Escrivà busca una palabra-brújula. El IPCC puede que le haya echado una mano incorporando un concepto al que conviene seguir la pista: suficiencia. El informe lo define como el compendio de “medidas y prácticas cotidianas que evitan la demanda de energía, materiales, tierra y agua y, al mismo tiempo, proporcionan bienestar humano para todos dentro de los límites planetarios”.
Una vida suficiente puede ser una buena guía. Una vida que tenga lo suficiente para considerarse buena, digna y decente, sin lastrar con ello el derecho a esa misma vida a aquellos que vendrán detrás.
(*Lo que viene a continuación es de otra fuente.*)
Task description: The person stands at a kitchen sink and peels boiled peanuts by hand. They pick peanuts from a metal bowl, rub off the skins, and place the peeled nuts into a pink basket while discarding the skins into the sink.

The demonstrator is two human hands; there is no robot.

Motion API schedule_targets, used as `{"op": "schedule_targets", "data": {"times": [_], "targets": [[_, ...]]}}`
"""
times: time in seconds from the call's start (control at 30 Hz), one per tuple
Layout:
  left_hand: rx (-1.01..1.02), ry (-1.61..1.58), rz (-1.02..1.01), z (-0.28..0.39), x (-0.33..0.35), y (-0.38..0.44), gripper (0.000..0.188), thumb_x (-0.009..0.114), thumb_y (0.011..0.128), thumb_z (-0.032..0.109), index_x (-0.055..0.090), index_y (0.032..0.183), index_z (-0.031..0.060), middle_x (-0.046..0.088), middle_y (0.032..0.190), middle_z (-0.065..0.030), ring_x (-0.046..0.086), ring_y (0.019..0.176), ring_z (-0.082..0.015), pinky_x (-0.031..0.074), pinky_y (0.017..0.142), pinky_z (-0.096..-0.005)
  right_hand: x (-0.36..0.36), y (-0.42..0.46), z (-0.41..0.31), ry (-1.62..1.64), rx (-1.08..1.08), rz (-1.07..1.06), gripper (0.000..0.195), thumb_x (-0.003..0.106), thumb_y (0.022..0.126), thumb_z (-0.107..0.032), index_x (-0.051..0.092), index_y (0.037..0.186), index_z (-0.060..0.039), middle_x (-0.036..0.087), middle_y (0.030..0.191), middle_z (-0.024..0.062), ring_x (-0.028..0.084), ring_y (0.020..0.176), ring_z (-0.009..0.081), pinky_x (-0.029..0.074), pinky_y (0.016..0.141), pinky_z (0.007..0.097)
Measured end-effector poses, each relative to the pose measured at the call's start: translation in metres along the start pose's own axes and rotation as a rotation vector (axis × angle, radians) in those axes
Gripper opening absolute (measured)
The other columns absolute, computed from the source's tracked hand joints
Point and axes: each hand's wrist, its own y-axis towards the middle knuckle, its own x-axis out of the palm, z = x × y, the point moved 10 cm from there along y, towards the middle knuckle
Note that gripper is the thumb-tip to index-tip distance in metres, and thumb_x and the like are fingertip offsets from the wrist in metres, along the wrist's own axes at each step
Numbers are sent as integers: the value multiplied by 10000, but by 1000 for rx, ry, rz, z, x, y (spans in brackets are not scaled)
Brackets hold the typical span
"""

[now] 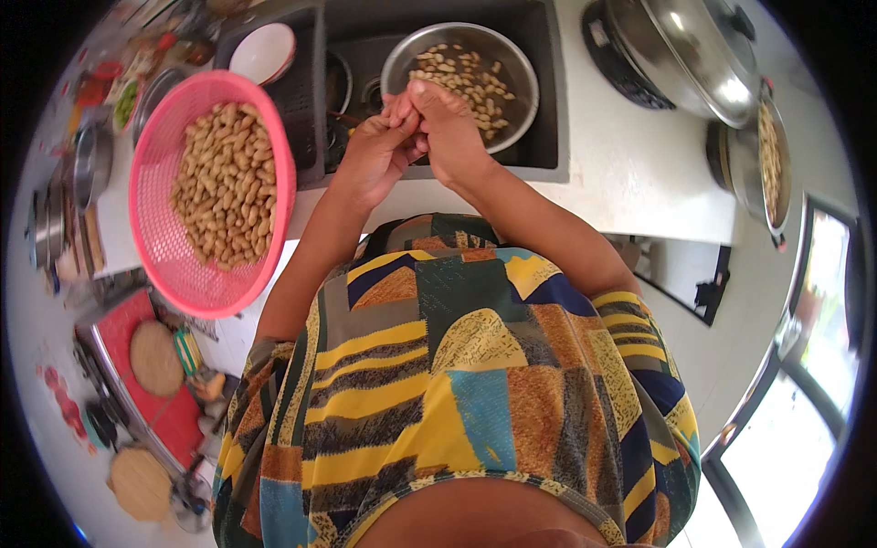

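Observation:
My left hand (377,152) and my right hand (449,130) meet over the near rim of a steel bowl, thumbs and fingers pressed together. Anything between the fingertips is hidden, so I cannot tell whether they grip a peanut. The round steel bowl (529,103) stands in the dark grey sink (548,147) and holds unshelled peanuts (473,75) in murky water. Left of my hands, a pink plastic colander (154,205) holds a large heap of unshelled peanuts (226,185).
A red-rimmed white bowl (264,53) sits in the left sink basin. On the right of the white counter (616,157) are a large lidded steel pot (692,55) and a pan (743,157) of peanuts. Bowls, a stack of pots (48,229) and a red surface (154,370) lie left.

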Motion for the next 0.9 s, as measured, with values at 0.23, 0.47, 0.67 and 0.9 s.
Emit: {"op": "schedule_targets", "data": {"times": [0.23,0.47,0.67,0.9], "targets": [[156,-245,-41,26,-5,1,213,563,901,284,573,1036,120,556,781,35,510,693,-73,449,649,-219,35,22,-9,-183,121,-221,308,411,970,-258,619,924,-36,624,838,4,471,661,30,400,576,165],[149,-131,232,13,-30,-9,202,577,896,302,596,898,101,600,803,9,560,740,-88,463,685,-222,28,30,10,-356,39,-273,347,391,982,-264,574,901,20,605,916,106,557,895,178,407,943,307],[245,-148,215,23,-31,-11,217,555,912,285,577,994,85,578,809,24,539,753,-74,451,711,-221,38,33,15,-272,132,-318,317,407,976,-253,593,940,1,589,855,60,547,869,126,431,847,265],[432,-206,274,84,-37,-41,314,495,934,335,551,1005,34,553,812,-1,529,775,-127,450,726,-256,-64,82,52,-1107,129,-321,312,511,905,-251,578,1126,-40,617,1029,133,585,938,229,459,785,335]]}}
Los más no tienen una vida suficiente en la actualidad. Los menos viven una vida excesiva en términos de consumo energético y de materiales. Toda lucha contra el cambio climático tiene que tener esto en cuenta. Timothée Parrique lo hace de forma muy comprensible, al hablar de umbral de saciedad o de saturación. El propio IPCC, en anteriores informes, reconoció que “más allá de un umbral, el aumento del consumo material no está estrechamente correlacionado con mejoras en el progreso humano”. Se llama paradoja de Easterlin, y Parrique la explica con palabras sencillas, que es lo más complicado: si necesito ir a casa de mi tía y me dan una bici, estaré encantado. Si al mes me regalan otra, me pondré contento, porque quizás una me sirva para el asfalto y otra para el barro, pero si pusiesen en mis manos otras ocho bicicletas, ni mi felicidad ni mi bienestar aumentarían un milímetro. Más bien al contrario, tendría un quebradero de cabeza para lograr un lugar donde guardar tantas.
Ese límite a partir del cual un mayor consumo no implica un mayor bienestar marca el camino de una transición climática justa e igualitaria. Millones de personas, sobre todo en el Sur global, pero también en el cada vez más desigual Norte, deben seguir aumentando su consumo de energía y materiales para alcanzar ese umbral, para vivir una vida decente, suficiente. Para ello, y para garantizar que también puedan hacerlo las generaciones futuras, los más ricos –la élite contaminante, en palabras de Dario Kenner–, deben reducir su consumo de forma drástica e inminente. Obligarlos a hacerlo sería ser un buen antepasado.